El desempeño de los verdes deja un sabor agridulce. Seguramente esperaban un resultado mucho mejor. Este, sin embargo, no es desdeñable. Pasaron a segunda vuelta. Se perfilaron como segunda fuerza del país. Produjeron un discurso alternativo. Generaron un entusiasmo apasionado entre un sector relevante de la población. Pero es verdad que esto no es suficiente. Su campaña estuvo plagada de errores e ineficiencias. La triste derrota que recibieron en Bogotá —la ciudad en la que ellos han protagonizado una extraordinaria renovación urbana— muestra que algo, mucho, anduvo muy mal. Si Mockus hubiera ganado en Bogotá y otras pocas circunscripciones electorales, y perdido en el resto del país, eso hubiera sido comprensible, y habría correspondido tanto a una experiencia concreta de gobierno como a una tradición histórica (la capital colombiana tiende a premiar a los críticos y a los innovadores). Pero en Bogotá Mockus tuvo un porcentaje apenas marginalmente superior al nacional, lo que demuestra que estuvo muy lejos de capitalizar el patrimonio que él y su equipo tienen derecho de reclamar.

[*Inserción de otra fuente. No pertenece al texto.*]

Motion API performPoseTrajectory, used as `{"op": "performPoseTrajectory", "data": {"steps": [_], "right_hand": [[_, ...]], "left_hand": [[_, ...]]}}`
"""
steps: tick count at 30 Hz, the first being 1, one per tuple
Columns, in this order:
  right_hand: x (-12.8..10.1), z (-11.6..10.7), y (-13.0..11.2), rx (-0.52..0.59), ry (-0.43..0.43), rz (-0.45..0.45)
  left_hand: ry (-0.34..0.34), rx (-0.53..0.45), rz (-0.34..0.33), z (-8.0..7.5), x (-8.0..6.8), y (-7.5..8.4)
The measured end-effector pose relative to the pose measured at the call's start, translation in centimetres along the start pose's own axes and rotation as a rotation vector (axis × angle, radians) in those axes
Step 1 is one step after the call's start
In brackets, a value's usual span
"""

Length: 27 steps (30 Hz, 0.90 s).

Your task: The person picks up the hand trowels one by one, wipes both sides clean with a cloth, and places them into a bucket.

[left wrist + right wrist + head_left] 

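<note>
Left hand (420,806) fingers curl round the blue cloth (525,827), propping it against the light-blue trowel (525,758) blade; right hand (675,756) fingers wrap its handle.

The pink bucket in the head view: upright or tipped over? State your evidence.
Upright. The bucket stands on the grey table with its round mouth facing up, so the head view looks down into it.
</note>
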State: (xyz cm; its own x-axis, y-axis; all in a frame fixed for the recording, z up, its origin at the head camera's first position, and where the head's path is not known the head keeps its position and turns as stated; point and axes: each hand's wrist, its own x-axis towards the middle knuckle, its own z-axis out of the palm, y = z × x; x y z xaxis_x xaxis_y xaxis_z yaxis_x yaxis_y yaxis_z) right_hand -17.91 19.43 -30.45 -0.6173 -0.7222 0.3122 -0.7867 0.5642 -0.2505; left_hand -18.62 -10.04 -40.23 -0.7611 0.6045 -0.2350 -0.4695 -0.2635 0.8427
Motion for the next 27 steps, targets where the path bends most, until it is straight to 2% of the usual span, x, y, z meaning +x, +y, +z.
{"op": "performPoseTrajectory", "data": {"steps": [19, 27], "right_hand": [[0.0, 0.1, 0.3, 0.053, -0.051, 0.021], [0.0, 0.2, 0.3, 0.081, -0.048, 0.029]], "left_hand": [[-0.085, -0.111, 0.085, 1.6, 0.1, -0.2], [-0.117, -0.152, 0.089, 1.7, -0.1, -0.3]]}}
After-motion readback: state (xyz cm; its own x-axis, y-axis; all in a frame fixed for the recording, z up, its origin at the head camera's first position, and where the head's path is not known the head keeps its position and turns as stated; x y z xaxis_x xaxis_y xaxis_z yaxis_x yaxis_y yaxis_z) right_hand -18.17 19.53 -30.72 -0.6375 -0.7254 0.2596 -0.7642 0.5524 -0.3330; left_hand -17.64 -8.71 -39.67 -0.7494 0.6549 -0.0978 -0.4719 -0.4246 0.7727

No hay que llamarse a engaños. La suerte del candidato no-continuista está casi sellada. Pero casi es palabra de gran entidad, clave en muchas disciplinas; en política, ciertamente, está entre las cinco más importantes. Aún hay chico. ¿Cuáles son, pues, las tareas inmediatas de los verdes? Muchas, pero podrían comenzar con las siguientes dos. Primero, lanzar una ofensiva en Bogotá. Segundo, cortejar simultáneamente el voto de la izquierda y el de los uribistas anticorrupción. Esto es un poco como la cuadratura del círculo, pero se pueden intentar buenas aproximaciones al objetivo (de algo ha de servir tener a dos matemáticos en la fórmula presidencial…).